‘Bikeman’: 9/11 Poem Turned Drama

Left to right: Angela Pierce, Robert Cuccioli, Irungu Mutu and Richard Topol. Photo: Carol Rosegg

Posted
Mar. 03, 2014

Everyone has a story about 9/11, people who lived in the neighborhood close to Ground Zero more than most. Thomas F. Flynn, a former CBS news producer, raced down to the Twin Towers on his bicycle after he watched the first plane hit from his roof garden in the Village. “Bikeman,” his epic, narrative poem about that the experience, is now playing in an ambitious adaptation at Tribeca Per­forming Arts Center in the shadow of the new World Trade Center.

It’s a moving retelling of that day but the play’s greatest strength may be the conversations it sparks.
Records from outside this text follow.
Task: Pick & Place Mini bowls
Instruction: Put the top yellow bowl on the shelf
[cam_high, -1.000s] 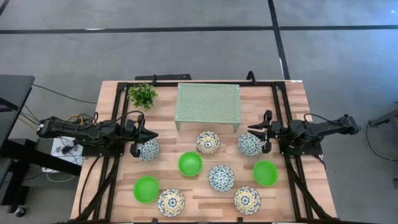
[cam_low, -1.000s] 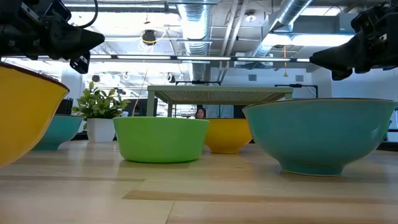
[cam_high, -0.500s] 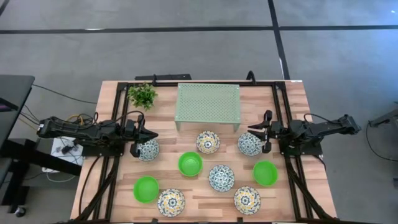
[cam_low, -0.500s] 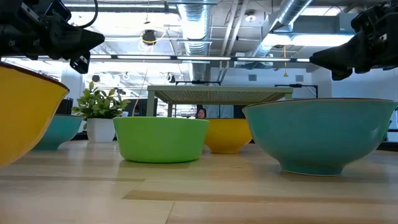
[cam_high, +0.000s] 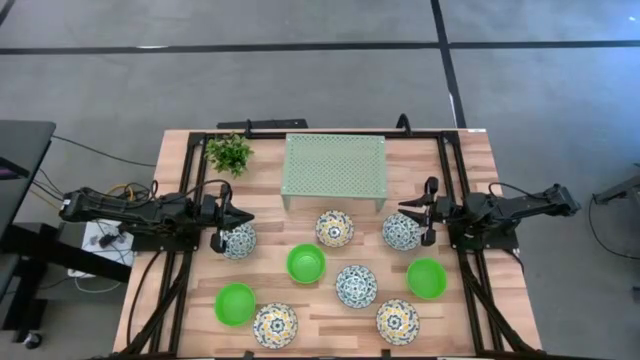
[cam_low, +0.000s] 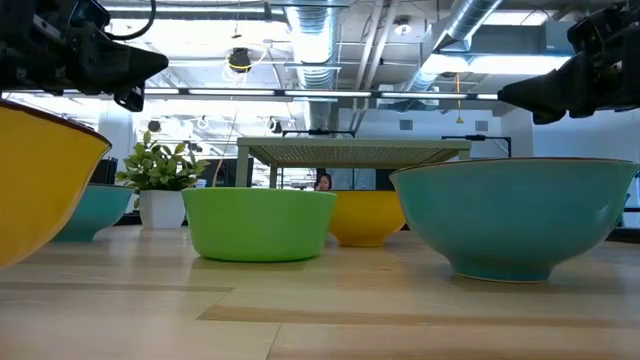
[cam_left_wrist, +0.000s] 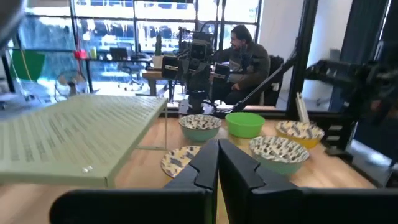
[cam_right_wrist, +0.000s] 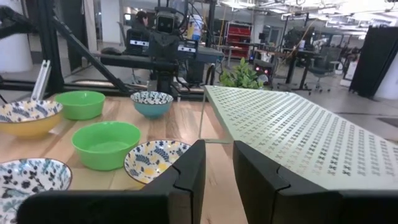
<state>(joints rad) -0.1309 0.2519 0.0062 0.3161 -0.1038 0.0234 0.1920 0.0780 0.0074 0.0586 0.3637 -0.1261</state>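
Mini bowls (cam_high: 305, 263): 9 spread over the table (cam_high: 470, 170) in the lower half of the high view, below the rack (cam_high: 334, 167), none on it yet. Left gripper (cam_high: 243, 218) at mid left, fingers pressed together, empty, tip just above a blue-white bowl (cam_high: 238, 240). Right gripper (cam_high: 410, 209) at mid right, fingers slightly apart, holding nothing, beside another blue-white bowl (cam_high: 401, 231). Each arm's nearest bowl sits just below and inward of its tip; both look equally near. Plant (cam_high: 229, 153) upper left.
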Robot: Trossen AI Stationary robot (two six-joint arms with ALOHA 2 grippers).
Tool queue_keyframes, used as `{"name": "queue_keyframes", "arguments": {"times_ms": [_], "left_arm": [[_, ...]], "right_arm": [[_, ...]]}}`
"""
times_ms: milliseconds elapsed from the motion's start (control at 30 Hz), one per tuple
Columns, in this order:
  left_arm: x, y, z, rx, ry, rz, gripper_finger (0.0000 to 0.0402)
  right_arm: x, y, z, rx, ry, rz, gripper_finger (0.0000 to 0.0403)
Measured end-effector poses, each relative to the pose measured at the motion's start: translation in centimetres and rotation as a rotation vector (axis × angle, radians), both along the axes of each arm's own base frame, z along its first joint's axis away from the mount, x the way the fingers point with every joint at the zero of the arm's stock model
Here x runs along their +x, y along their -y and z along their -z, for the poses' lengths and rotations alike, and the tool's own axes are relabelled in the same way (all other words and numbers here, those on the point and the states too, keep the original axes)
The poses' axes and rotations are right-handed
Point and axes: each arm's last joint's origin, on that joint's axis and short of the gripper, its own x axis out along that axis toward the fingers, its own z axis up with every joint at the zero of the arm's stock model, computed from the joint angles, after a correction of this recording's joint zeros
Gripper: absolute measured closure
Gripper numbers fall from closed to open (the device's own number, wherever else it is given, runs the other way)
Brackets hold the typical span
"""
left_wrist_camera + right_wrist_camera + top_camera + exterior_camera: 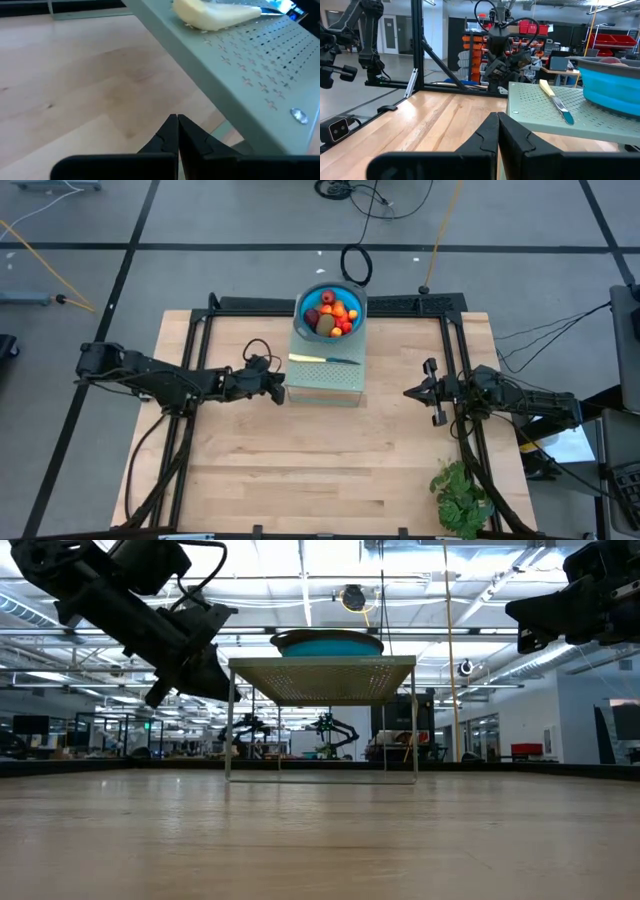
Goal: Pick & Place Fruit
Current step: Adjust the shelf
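Wooden table [300, 460]: perforated green stand [326, 383] at back centre, leafy bunch [460, 498] front-right corner.

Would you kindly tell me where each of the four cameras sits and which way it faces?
High view: overhead, looking straight down; both arms, blue bowl of fruit on the perforated grey-green stand.
Low view: at tabletop height, looking level under the stand; both arms enter from above.
Left wrist view: on the left arm, facing the stand's edge; left gripper shut.
Right wrist view: on the right arm, facing the stand; right gripper shut.
Both wrist views share the pale-handled knife.
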Motion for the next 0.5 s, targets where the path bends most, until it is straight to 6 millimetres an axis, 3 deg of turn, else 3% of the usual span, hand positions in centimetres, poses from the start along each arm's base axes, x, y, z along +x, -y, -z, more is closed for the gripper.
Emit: {"name": "queue_keyframes", "arguments": {"times_ms": [500], "left_arm": [[0.37,0.07,-0.63,-0.023,0.071,-0.009,0.0401]], "right_arm": [[0.00,0.01,0.00,-0.011,0.001,0.002,0.0403]]}}
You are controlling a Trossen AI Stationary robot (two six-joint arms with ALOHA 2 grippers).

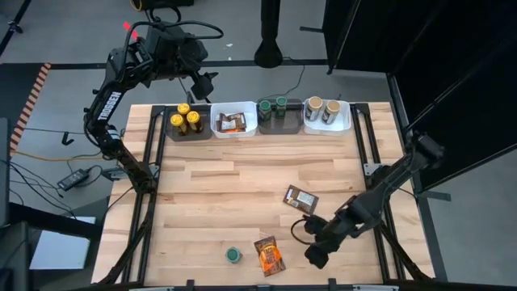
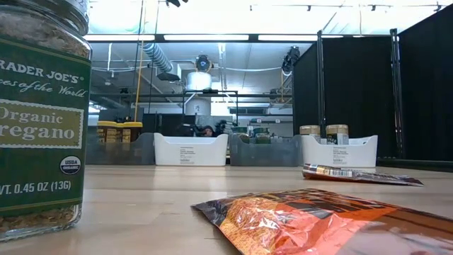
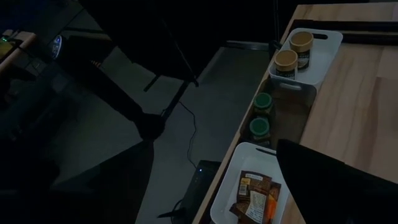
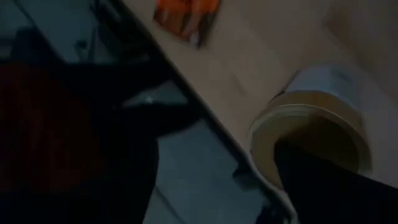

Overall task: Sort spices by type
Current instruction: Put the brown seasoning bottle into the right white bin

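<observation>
On the bare table lie a green-lidded jar (image 1: 233,255), an orange packet (image 1: 269,255) and a brown packet (image 1: 300,198). The low view shows that jar (image 2: 39,120) up close, labelled oregano. My right gripper (image 1: 317,252) is low near the table's front edge, open, and hides what is under it from above. Its wrist view shows a tan-lidded jar (image 4: 311,124) at the table's edge, with one finger (image 4: 339,186) in front of the lid. My left gripper (image 1: 203,87) hangs open above the far bins, holding nothing. My right gripper comes slanting down at the tan-lidded jar, and one finger covers part of the lid's rim (image 4: 292,155). Whether it touches the jar I cannot tell.
Along the far edge stand several bins: a dark one with yellow-lidded jars (image 1: 187,120), a white one with packets (image 1: 234,121), a dark one with green-lidded jars (image 1: 279,109), and a white one with tan-lidded jars (image 1: 325,111). The table's middle is bare wood.
</observation>
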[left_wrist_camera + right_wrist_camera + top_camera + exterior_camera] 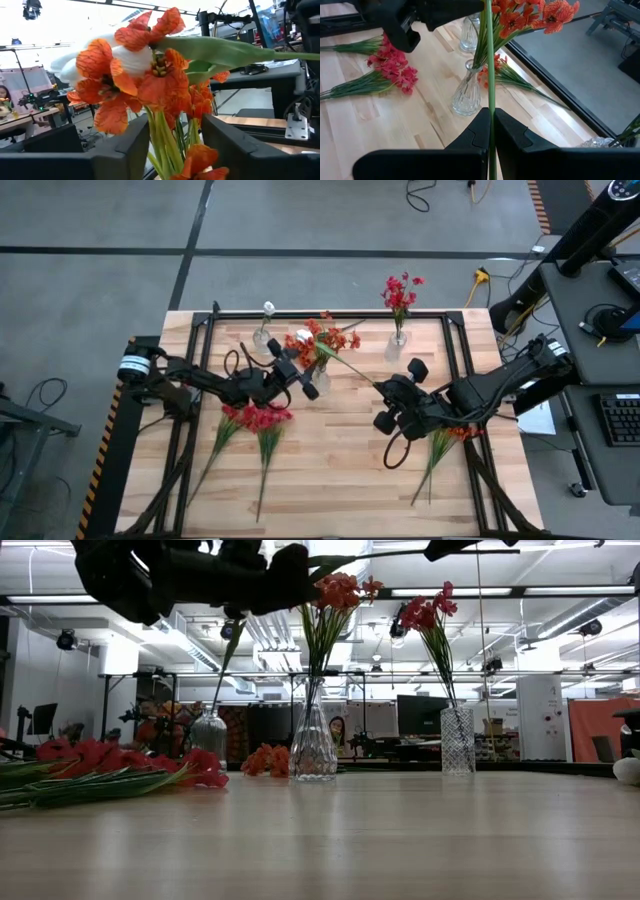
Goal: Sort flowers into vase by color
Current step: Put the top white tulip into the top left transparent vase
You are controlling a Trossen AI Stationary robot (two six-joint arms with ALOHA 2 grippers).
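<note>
Three glass vases stand along the far side: one with a white flower, the middle vase with orange flowers, and one with red flowers. My right gripper is shut on the stem of an orange flower. That flower's bloom is up among the middle vase's blooms. My left gripper is open at the middle vase, its fingers on either side of the orange stems and touching nothing that I can see. Red flowers lie flat on the table. My right gripper pinches the thin green stem between its two fingers, well away from the bloom. It comes from the table's right side, and the stem runs on past the fingertips toward the middle vase. The flower is lifted clear of the table and lies nearly level.
More orange flowers lie on the table under my right arm. A black frame runs round the tabletop. There is bare wood at the near middle.
</note>
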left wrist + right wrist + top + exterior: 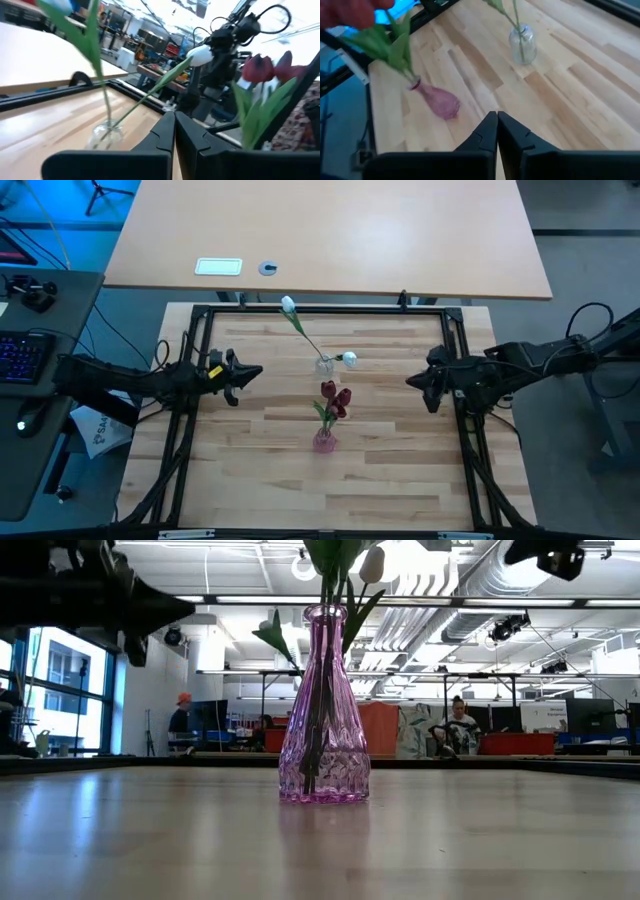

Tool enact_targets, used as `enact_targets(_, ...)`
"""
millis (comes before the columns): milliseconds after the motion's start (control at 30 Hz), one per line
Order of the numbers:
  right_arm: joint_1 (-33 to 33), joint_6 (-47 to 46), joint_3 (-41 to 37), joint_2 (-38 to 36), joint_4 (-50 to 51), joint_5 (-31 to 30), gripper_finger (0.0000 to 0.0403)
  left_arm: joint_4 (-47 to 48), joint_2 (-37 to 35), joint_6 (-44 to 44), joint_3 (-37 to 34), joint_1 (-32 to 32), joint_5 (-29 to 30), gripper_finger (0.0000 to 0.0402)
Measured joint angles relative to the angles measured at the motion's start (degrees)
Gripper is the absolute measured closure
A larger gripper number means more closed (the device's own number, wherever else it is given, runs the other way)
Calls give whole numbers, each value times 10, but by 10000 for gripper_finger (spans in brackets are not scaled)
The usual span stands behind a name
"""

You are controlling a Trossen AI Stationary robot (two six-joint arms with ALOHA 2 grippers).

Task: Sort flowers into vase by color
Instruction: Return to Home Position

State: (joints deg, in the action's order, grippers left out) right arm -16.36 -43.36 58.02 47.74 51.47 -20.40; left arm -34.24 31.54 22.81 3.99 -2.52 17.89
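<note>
A pink glass vase stands upright on the table's middle and holds the dark red tulips by their stems; the low view shows the vase close up. Behind it a clear glass vase holds two white tulips, one leaning toward the far edge, the other's head just right of the vase. My left gripper hovers shut at the table's left side, my right gripper shut at its right. Both touch nothing. The wrist views show each pair of fingers closed together.
A black metal frame runs around the wooden table top. Beyond the far edge stands a light desk with a white label and a small round disc. Bare wood lies between the vases and each gripper, and along the near side.
</note>
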Motion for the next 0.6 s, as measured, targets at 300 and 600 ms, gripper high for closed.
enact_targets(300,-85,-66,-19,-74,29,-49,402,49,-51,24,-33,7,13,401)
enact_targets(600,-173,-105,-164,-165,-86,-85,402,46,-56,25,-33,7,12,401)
Be sure to take a handkerchief.

“I find that after this play, people want to sit and talk,” said Michael Bush, who adapted and directs Bikeman, in a question and answer session after a recent performance. “I was wondering if New Yorkers would have an aversion to seeing a play about 9/11,” he said.

Bush was moved to put the poem on the stage because he feels that we may not have had the dialogue about 9/11 that we need to heal.

“A woman came recently who had no idea what the play was about until she opened the playbill,” he said. “She decided to stay anyway.”

A lack of foreknowledge would soon be redundant as the play plunges straight into the horror of the day with only a rather stiff video preamble from Dan Rather, Flynn’s former boss. Robert Cuccioli plays Tom, the fictional Flynn, with a consistently ominous tone and wild eyes. He uses his reporting skills to capture terrifying details but soon crosses the journalistic line and becomes part of the story himself.

Borrowing from the traditions of ancient Greek tragedy, Tom’s experiences are echoed and amplified by a strong four-voice chorus of fellow witnesses—ostensibly a cameraman, a businesswoman, an ambulance driver and a mother.
While the play sometimes waxes slightly grandiose in tone and leaves many questions unanswered, such as why Tom clings to his bike throughout and who the other characters are and what happened to them afterwards, it deftly strikes a nerve and confronts the pain and suffering of the events of 9/11.

At a recent performance, sniffling started among audience members soon after the beginning of the play and grew to sustained sobs as Tom described seeing people jumping from the buildings. The “dense cloud of sighs” Tom hears from fellow survivors seemed to resonate in the auditorium.

Projected on a backdrop of video screens on three mobile units, designed by James Noone, are suggestions of the towers and the vast clouds of smoke and dust.

There must have been a temptation to use documentary images to reinforce the story but thankfully the production lets well enough alone. In contrast, the beautiful music created by Jonathan Brielle seems superfluous to the realistic sound effects that boom through the theater.

Michael Bush is hoping that “Bike­man,” both in its original form and as a stage play. will have staying power. But he doesn’t just mean a long run at Tribeca Performing Arts Center.

After the show, he mused that in a hundred years’ time, this might be the telling of 9/11 that endures. Audience members commented that they found something Shakespearean about the play. In the canon of writing and firsthand accounts that have accumulated around these momentous events, “Bikeman” delivers a unique perspective, but that may be its weakness, too, in that everyone has a tale to tell about that fateful day. As Bush said, “It’s the personal tales that live on.”

“Bikeman” by Thomas F. Flynn is at The Tribeca Performing Arts Center, 199 Chambers St, through June. Tickets at Tribecapac.org/bikeman.